Try it:
Could you repeat the records below exactly as written?

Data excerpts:
※

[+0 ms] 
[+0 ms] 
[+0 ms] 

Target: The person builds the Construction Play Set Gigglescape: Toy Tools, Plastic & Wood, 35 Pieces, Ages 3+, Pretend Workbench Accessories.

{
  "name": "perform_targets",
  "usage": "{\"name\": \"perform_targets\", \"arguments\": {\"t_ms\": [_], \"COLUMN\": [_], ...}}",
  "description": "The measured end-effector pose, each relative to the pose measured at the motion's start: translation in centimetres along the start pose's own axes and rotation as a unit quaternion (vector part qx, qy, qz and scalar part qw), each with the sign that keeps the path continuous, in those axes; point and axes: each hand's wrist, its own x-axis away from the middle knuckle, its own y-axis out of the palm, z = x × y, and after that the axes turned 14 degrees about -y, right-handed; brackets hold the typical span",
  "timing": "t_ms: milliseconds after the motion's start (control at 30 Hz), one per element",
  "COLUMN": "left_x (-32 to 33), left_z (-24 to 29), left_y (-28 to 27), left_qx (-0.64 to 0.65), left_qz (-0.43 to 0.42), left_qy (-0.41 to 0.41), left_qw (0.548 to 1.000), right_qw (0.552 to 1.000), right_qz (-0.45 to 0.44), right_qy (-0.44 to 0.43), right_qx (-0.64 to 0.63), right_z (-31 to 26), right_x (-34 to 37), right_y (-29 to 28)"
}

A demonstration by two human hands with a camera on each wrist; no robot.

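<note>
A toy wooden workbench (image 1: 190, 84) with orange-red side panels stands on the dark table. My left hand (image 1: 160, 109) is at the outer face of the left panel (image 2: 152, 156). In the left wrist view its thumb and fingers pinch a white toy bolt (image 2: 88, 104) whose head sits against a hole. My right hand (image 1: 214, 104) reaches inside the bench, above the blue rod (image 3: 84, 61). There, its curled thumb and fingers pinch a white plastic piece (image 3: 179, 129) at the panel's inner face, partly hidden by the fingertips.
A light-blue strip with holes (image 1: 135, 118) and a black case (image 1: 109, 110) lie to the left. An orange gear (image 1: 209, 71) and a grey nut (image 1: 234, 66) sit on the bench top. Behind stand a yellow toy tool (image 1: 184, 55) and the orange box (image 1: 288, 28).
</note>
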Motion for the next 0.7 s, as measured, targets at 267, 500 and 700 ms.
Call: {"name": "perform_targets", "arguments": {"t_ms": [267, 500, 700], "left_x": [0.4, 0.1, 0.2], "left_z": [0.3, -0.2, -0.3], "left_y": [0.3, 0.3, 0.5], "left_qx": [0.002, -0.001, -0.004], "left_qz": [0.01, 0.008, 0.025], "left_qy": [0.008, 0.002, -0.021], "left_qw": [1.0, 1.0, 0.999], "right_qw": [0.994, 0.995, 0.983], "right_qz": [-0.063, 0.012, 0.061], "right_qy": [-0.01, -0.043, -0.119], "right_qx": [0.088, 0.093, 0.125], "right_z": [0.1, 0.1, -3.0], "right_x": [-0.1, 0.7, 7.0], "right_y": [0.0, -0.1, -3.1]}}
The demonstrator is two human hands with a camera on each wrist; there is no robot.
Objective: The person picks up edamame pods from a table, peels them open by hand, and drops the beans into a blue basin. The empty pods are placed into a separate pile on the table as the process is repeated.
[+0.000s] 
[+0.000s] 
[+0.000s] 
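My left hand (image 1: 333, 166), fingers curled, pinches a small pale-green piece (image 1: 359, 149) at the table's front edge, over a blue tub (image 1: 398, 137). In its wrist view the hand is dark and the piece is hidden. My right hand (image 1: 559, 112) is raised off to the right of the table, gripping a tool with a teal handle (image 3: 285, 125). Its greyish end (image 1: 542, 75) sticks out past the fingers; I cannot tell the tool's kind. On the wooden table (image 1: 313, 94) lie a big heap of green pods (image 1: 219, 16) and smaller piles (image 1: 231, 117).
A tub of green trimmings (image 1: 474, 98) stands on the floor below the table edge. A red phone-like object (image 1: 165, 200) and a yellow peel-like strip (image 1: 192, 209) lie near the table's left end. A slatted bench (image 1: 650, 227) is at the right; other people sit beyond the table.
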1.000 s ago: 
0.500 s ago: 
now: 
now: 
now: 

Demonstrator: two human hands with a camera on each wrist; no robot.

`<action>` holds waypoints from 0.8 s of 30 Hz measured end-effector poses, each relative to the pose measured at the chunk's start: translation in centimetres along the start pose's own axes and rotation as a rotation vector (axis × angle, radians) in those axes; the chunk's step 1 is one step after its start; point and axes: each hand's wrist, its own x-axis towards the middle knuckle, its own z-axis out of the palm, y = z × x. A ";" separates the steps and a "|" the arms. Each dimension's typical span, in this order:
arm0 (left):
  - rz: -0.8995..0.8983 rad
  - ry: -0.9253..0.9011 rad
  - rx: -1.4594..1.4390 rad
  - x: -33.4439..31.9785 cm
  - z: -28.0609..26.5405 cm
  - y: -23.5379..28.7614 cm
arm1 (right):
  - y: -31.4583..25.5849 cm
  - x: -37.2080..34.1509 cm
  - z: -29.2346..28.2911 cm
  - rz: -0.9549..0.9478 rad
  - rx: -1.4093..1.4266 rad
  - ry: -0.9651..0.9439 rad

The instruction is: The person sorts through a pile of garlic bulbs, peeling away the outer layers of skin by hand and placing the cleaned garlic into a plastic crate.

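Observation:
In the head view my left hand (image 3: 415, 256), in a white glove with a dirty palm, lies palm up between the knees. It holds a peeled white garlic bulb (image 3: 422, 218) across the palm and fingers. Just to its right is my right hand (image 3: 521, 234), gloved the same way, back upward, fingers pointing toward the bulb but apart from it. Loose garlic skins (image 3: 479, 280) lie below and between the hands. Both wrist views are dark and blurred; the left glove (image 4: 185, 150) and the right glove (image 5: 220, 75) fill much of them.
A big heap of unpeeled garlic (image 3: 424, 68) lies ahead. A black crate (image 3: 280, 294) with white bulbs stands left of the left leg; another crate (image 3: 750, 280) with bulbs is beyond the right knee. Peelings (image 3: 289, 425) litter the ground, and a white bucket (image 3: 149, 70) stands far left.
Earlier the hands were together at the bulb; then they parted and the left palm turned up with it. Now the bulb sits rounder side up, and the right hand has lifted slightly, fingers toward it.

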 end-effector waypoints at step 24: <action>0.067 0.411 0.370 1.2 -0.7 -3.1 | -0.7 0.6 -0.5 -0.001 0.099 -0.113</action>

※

Output for this task:
[+0 ms] 
[+0 ms] 
[+0 ms] 

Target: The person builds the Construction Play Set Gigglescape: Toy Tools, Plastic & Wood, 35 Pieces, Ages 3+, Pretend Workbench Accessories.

{
  "name": "perform_targets",
  "usage": "{\"name\": \"perform_targets\", \"arguments\": {\"t_ms\": [_], \"COLUMN\": [_], ...}}",
  "description": "The measured end-effector pose, each relative to the pose measured at the motion's start: translation in centimetres along the start pose's own axes and rotation as a unit quaternion (vector part qx, qy, qz and scalar part qw), each with the sign that keeps the path continuous, in those axes; point and axes: each hand's wrist, its own x-axis away from the middle knuckle, its own y-axis out of the palm, z = x × y, and after that the axes turned 14 degrees about -y, right-handed; brackets hold the typical span",
  "timing": "t_ms: milliseconds after the motion's start (control at 30 Hz), one per element",
  "COLUMN": "left_x (-32 to 33), left_z (-24 to 29), left_y (-28 to 27), left_qx (-0.64 to 0.65), left_qz (-0.43 to 0.42), left_qy (-0.41 to 0.41), left_qw (0.548 to 1.000), right_qw (0.552 to 1.000), right_qz (-0.45 to 0.44), right_qy (-0.44 to 0.43), right_qx (-0.64 to 0.63), right_z (-31 to 26), right_x (-34 to 37), right_y (-29 to 28)"
}

A demonstration by two human hands with a camera on each wrist; no robot.

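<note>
A toy wooden workbench (image 1: 190, 84) with orange-red side panels stands on the dark table. My left hand (image 1: 160, 109) is at the outer face of the left panel (image 2: 152, 156). In the left wrist view its thumb and fingers pinch a white toy bolt (image 2: 88, 104) whose head sits against a hole. My right hand (image 1: 214, 104) reaches inside the bench, above the blue rod (image 3: 84, 61). There, its curled thumb and fingers pinch a white plastic piece (image 3: 179, 129) at the panel's inner face, partly hidden by the fingertips.
A light-blue strip with holes (image 1: 135, 118) and a black case (image 1: 109, 110) lie to the left. An orange gear (image 1: 209, 71) and a grey nut (image 1: 234, 66) sit on the bench top. Behind stand a yellow toy tool (image 1: 184, 55) and the orange box (image 1: 288, 28).
</note>
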Motion for the next 0.7 s, as measured, targets at 267, 500 and 700 ms.
Call: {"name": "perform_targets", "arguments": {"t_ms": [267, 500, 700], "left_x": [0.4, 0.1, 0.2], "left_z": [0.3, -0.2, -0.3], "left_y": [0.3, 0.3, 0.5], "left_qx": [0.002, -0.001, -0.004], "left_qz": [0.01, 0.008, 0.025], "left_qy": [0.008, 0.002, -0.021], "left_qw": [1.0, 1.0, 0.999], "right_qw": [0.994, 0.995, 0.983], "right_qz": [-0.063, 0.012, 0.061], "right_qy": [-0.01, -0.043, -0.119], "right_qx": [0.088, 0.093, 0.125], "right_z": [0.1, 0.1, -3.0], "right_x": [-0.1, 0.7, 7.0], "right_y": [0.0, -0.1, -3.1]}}
The demonstrator is two human hands with a camera on each wrist; there is no robot.
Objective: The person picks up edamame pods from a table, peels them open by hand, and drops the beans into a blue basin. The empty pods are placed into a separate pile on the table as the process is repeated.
[+0.000s] 
[+0.000s] 
[+0.000s] 
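My left hand (image 1: 333, 166), fingers curled, pinches a small pale-green piece (image 1: 359, 149) at the table's front edge, over a blue tub (image 1: 398, 137). In its wrist view the hand is dark and the piece is hidden. My right hand (image 1: 559, 112) is raised off to the right of the table, gripping a tool with a teal handle (image 3: 285, 125). Its greyish end (image 1: 542, 75) sticks out past the fingers; I cannot tell the tool's kind. On the wooden table (image 1: 313, 94) lie a big heap of green pods (image 1: 219, 16) and smaller piles (image 1: 231, 117).
A tub of green trimmings (image 1: 474, 98) stands on the floor below the table edge. A red phone-like object (image 1: 165, 200) and a yellow peel-like strip (image 1: 192, 209) lie near the table's left end. A slatted bench (image 1: 650, 227) is at the right; other people sit beyond the table.
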1.000 s ago: 
0.500 s ago: 
now: 
now: 
now: 

Demonstrator: two human hands with a camera on each wrist; no robot.

`<action>` holds waypoints from 0.8 s of 30 Hz measured end-effector poses, each relative to the pose measured at the chunk's start: translation in centimetres along the start pose's own axes and rotation as a rotation vector (axis × angle, radians) in those axes; the chunk's step 1 is one step after its start; point and axes: each hand's wrist, its own x-axis towards the middle knuckle, its own z-axis out of the palm, y = z × x. A ";" separates the steps and a "|" the arms. Each dimension's typical span, in this order:
arm0 (left):
  - rz: -0.8995..0.8983 rad
  - ry: -0.9253..0.9011 rad
  - rx: -1.4594..1.4390 rad
  - x: -33.4439..31.9785 cm
  - z: -28.0609..26.5405 cm
  - y: -23.5379..28.7614 cm
arm1 (right):
  - y: -31.4583..25.5849 cm
  - x: -37.2080..34.1509 cm
  - z: -29.2346..28.2911 cm
  - rz: -0.9549..0.9478 rad
  - rx: -1.4093..1.4266 rad
  - ry: -0.9651..0.9439 rad

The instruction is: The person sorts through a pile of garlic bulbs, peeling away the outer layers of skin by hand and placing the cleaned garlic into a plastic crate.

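Observation:
In the head view my left hand (image 3: 415, 256), in a white glove with a dirty palm, lies palm up between the knees. It holds a peeled white garlic bulb (image 3: 422, 218) across the palm and fingers. Just to its right is my right hand (image 3: 521, 234), gloved the same way, back upward, fingers pointing toward the bulb but apart from it. Loose garlic skins (image 3: 479, 280) lie below and between the hands. Both wrist views are dark and blurred; the left glove (image 4: 185, 150) and the right glove (image 5: 220, 75) fill much of them.
A big heap of unpeeled garlic (image 3: 424, 68) lies ahead. A black crate (image 3: 280, 294) with white bulbs stands left of the left leg; another crate (image 3: 750, 280) with bulbs is beyond the right knee. Peelings (image 3: 289, 425) litter the ground, and a white bucket (image 3: 149, 70) stands far left.
Earlier the hands were together at the bulb; then they parted and the left palm turned up with it. Now the bulb sits rounder side up, and the right hand has lifted slightly, fingers toward it.
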
 end-effector waypoints at step 24: <action>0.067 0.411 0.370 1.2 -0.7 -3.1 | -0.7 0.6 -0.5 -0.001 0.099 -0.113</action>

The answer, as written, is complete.